C Programming - Control Instructions - Discussion
Discussion Forum : Control Instructions - Point Out Errors (Q.No. 3)
3.
Point out the error, if any in the program.
#include<stdio.h>
int main()
{
int i = 1;
switch(i)
{
printf("This is c program.");
case 1:
printf("Case1");
break;
case 2:
printf("Case2");
break;
}
return 0;
}
Answer: Option
Explanation:
switch(i) becomes switch(1), then the case 1: block is get executed. Hence it prints "Case1".
printf("This is c program."); is ignored by the compiler.
Hence there is no error and prints "Case1".
Discussion:
8 comments Page 1 of 1.
SwapnilBais said:
9 years ago
The printf is ignored because the compiler after reaching to the switch statement it directly jumps on the cases which is called by the user.
(2)
Nijara said:
9 years ago
Why is the printf ignored by the compiler?
(1)
Rashmi said:
5 years ago
Switch statement does not print any statement outside case and default blocks.
(1)
Rama said:
1 decade ago
What is the use of int main () and return 0? Can't we write main () without any return?
Jay said:
1 decade ago
Warning shall be there: unreachable code(for printf statement)....(according to turbo C++ compiler).
Aman said:
1 decade ago
@Rama:
If we used datatype along with fun name so it is necessary to return something value if you wish to write main with return you can use void infront of main.

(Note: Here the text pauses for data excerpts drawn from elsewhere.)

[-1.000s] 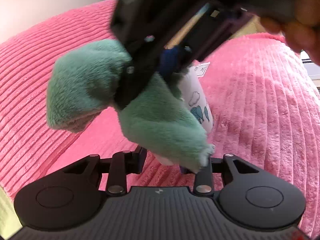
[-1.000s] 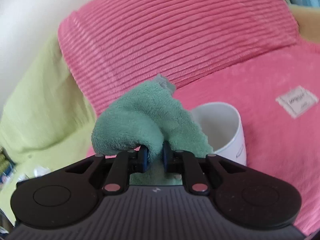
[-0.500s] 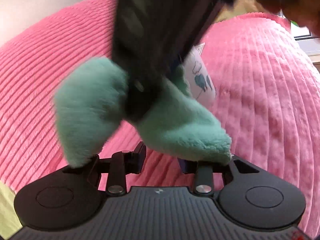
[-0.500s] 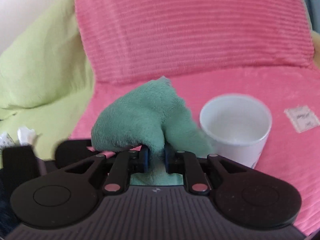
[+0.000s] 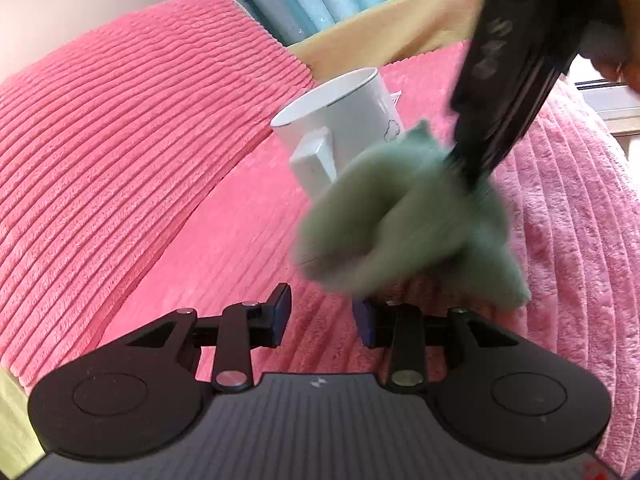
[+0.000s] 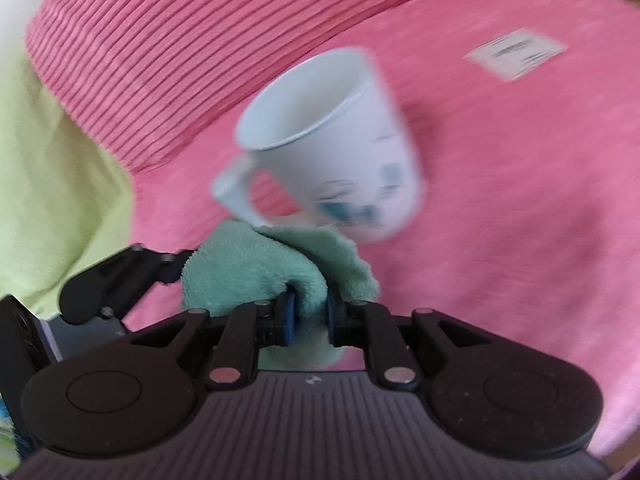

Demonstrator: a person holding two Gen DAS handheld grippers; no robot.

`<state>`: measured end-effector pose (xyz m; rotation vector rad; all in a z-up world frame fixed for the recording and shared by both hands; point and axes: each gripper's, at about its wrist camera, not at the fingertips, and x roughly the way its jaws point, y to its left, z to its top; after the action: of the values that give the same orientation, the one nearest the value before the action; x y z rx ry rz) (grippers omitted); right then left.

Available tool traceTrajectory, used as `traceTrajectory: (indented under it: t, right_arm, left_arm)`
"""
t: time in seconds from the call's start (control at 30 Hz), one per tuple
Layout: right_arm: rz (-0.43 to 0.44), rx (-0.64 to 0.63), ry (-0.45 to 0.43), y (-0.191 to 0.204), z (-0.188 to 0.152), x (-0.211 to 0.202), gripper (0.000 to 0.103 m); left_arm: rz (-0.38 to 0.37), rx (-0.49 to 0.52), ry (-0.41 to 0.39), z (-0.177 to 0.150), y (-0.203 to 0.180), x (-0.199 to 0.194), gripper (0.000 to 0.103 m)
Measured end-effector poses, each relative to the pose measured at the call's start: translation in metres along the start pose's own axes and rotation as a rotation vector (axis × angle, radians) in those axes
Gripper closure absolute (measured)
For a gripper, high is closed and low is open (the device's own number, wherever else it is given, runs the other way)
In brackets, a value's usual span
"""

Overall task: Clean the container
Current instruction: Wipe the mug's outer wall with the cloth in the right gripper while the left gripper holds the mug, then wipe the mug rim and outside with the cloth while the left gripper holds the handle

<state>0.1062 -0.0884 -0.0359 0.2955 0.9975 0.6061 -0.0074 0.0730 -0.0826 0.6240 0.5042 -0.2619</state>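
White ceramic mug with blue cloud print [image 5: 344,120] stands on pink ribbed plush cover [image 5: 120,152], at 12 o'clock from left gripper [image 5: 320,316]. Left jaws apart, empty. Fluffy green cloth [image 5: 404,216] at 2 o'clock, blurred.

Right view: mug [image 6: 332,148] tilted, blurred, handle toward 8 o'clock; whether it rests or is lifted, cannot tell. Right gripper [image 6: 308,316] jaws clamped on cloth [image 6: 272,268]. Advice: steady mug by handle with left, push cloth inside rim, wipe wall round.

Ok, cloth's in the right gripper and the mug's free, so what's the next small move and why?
Probably close the open left gripper on the mug handle: the mug stands loose on the pink cushion, and the right gripper already pinches the green cloth for wiping.
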Motion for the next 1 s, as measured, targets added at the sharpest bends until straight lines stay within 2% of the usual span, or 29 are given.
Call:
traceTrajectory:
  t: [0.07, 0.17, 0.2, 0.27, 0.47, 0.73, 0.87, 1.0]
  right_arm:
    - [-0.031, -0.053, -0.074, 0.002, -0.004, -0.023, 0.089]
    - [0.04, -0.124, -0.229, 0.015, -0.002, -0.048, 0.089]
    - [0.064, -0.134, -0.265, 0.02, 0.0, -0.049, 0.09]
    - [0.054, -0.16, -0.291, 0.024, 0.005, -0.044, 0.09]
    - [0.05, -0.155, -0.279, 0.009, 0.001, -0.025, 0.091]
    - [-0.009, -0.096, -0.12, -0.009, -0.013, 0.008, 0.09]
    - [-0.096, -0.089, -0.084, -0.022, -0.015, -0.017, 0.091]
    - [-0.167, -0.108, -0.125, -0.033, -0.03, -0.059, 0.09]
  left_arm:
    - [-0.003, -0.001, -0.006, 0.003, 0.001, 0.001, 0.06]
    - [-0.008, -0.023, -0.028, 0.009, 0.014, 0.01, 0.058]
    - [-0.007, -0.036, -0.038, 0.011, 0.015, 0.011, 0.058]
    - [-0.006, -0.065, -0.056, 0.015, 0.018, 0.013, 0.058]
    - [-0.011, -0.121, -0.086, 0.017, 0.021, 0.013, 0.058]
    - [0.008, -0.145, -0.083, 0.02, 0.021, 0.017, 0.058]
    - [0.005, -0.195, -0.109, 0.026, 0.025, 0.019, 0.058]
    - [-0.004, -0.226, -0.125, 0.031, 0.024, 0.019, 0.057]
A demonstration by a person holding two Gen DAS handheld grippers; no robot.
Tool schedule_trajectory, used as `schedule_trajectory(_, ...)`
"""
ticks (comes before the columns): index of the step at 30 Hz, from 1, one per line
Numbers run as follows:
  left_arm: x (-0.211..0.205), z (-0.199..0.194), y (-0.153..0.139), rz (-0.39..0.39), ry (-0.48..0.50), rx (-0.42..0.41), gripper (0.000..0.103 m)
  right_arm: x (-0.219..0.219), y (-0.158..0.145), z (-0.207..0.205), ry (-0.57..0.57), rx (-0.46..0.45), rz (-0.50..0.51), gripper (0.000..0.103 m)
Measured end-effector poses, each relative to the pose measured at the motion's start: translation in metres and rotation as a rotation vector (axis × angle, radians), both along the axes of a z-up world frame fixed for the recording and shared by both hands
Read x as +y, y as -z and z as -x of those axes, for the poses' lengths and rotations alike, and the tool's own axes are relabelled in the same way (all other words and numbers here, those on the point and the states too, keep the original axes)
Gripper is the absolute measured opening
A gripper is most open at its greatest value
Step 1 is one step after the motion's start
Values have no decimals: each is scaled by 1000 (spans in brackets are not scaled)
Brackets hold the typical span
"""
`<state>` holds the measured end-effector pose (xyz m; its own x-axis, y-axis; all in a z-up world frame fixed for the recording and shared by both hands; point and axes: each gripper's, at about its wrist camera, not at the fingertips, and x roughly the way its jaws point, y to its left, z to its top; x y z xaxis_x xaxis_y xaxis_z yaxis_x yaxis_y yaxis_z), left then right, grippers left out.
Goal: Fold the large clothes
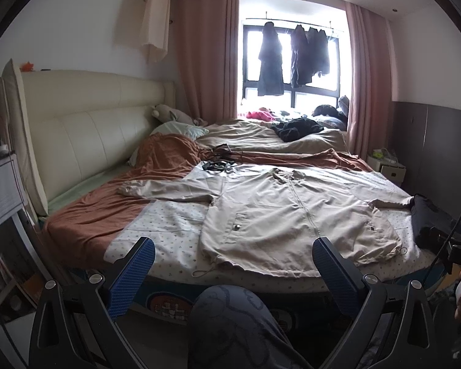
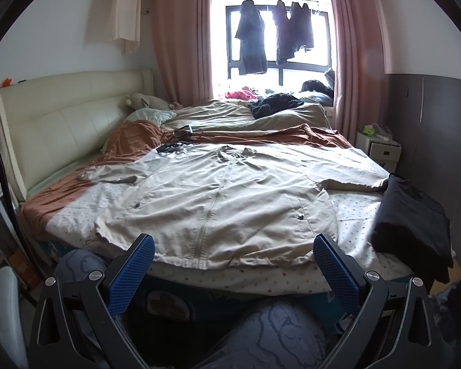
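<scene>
Beige jacket point(image 2: 218, 196) flat on bed point(image 2: 353, 209), beyond left gripper point(image 1: 233, 258) and right gripper point(image 2: 234, 253); both jaws wide, empty.

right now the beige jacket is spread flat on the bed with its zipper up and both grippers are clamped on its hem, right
Not quite. The beige jacket does lie spread flat, zipper up, on the bed, but neither gripper grips its hem. The left gripper and right gripper are both open and short of it, as each wrist view shows.

Dark clothes point(image 1: 295, 58) hang at the window; pink curtains point(image 1: 209, 52) beside.
</scene>
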<state>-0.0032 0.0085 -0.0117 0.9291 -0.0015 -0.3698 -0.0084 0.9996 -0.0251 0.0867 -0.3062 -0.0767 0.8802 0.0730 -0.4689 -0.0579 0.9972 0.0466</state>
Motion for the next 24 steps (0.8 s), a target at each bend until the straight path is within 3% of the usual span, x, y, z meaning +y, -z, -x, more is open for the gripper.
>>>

If we used datatype along with fun name so it is necessary to return something value if you wish to write main with return you can use void infront of main.
Pooja said:
9 years ago
But here, there are two cases so don't anyone think I should be initialized with 2!?
Swapnil Bais said:
9 years ago
@Nijara.
printf is ignored because the compiler after coming to the switch statement it directly jumps to the case.
printf is ignored because the compiler after coming to the switch statement it directly jumps to the case.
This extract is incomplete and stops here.